### To do:
Going down the data below, set down exactly the line with "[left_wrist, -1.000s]" and each line after it through the line with "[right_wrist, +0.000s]"; no other lines.

(Collection entries)
────

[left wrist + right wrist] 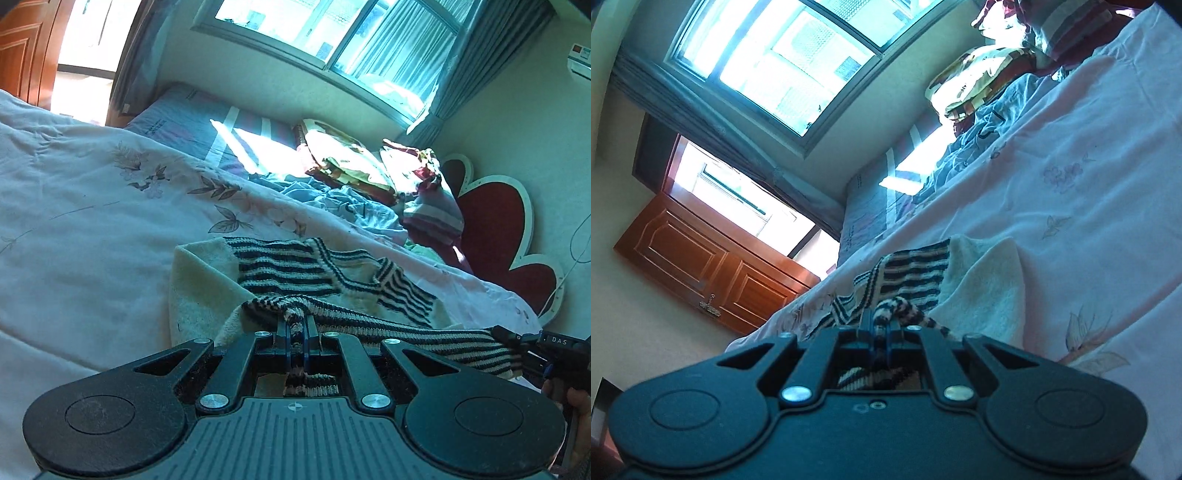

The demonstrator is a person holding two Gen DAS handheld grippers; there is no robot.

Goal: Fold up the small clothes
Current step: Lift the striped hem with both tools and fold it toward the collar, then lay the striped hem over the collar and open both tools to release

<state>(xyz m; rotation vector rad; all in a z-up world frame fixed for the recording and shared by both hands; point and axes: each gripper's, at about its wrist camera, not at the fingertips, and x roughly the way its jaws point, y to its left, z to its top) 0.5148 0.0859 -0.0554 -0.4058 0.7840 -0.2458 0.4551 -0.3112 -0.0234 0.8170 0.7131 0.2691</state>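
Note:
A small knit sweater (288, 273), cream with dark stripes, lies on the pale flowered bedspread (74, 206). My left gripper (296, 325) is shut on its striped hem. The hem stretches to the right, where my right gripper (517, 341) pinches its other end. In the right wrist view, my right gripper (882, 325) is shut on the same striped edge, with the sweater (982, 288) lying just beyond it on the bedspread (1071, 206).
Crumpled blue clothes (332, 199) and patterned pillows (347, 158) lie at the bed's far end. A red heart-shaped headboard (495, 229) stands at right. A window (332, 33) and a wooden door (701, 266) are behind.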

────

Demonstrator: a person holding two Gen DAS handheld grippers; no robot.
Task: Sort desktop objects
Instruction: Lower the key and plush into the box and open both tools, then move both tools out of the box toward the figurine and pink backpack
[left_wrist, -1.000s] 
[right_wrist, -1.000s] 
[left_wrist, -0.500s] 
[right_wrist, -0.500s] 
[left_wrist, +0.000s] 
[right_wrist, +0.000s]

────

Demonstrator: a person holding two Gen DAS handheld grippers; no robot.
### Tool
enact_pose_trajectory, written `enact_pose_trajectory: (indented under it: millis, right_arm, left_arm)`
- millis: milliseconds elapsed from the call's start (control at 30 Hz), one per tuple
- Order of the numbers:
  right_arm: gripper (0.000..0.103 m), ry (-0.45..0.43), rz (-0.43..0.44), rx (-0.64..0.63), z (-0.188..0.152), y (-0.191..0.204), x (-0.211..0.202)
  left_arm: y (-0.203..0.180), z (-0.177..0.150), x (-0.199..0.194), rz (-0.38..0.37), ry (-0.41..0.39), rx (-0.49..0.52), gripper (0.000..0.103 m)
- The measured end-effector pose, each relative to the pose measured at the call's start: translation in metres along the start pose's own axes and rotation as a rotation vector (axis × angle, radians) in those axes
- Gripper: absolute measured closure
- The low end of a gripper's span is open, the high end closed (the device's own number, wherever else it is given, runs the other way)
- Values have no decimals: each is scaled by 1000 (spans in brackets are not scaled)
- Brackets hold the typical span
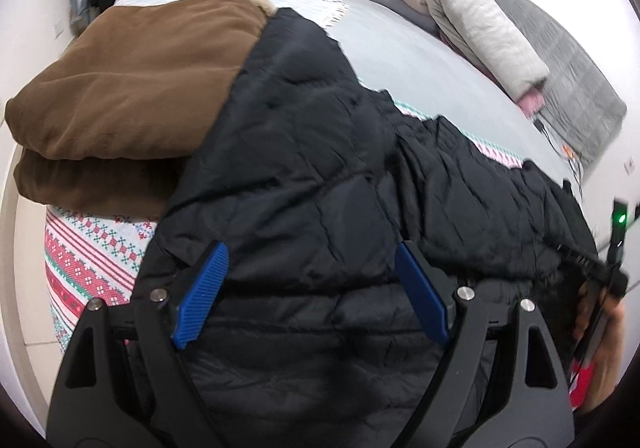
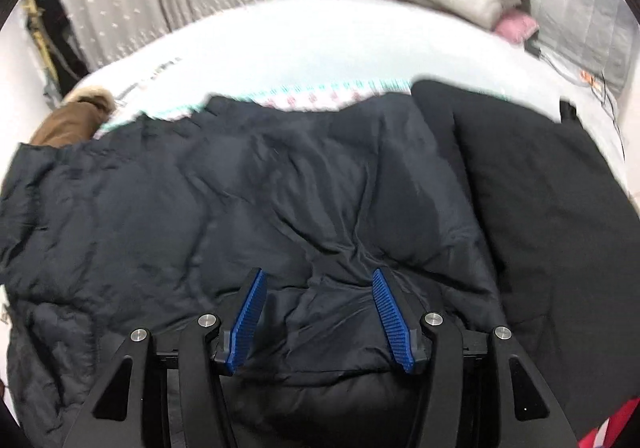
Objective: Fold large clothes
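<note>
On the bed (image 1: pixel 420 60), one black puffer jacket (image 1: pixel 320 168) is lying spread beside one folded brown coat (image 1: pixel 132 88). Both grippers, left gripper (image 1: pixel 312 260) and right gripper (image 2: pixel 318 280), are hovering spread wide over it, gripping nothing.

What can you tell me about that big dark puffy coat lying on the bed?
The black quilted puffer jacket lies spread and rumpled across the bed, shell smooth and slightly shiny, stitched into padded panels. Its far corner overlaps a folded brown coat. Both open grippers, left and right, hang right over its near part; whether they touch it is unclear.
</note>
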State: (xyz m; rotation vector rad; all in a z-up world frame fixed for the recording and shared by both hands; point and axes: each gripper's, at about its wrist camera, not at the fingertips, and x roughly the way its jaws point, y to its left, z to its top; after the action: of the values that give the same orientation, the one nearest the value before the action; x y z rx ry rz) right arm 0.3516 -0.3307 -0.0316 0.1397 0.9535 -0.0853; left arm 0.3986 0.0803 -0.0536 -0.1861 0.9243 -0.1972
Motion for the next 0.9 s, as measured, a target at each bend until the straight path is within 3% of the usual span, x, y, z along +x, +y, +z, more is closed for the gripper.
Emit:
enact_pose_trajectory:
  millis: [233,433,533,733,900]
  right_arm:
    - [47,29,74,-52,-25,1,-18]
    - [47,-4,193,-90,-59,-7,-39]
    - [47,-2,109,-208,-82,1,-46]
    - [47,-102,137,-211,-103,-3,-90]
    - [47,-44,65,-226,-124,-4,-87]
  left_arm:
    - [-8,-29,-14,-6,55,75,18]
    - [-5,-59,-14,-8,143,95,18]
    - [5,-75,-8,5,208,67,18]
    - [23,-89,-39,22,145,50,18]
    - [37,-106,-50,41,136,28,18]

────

### Reply to the task:
[left_wrist, -1.000s] 
[right_wrist, -1.000s] 
[left_wrist, -0.500s] 
[right_wrist, -0.500s] 
[left_wrist, +0.000s] 
[right_wrist, +0.000s]

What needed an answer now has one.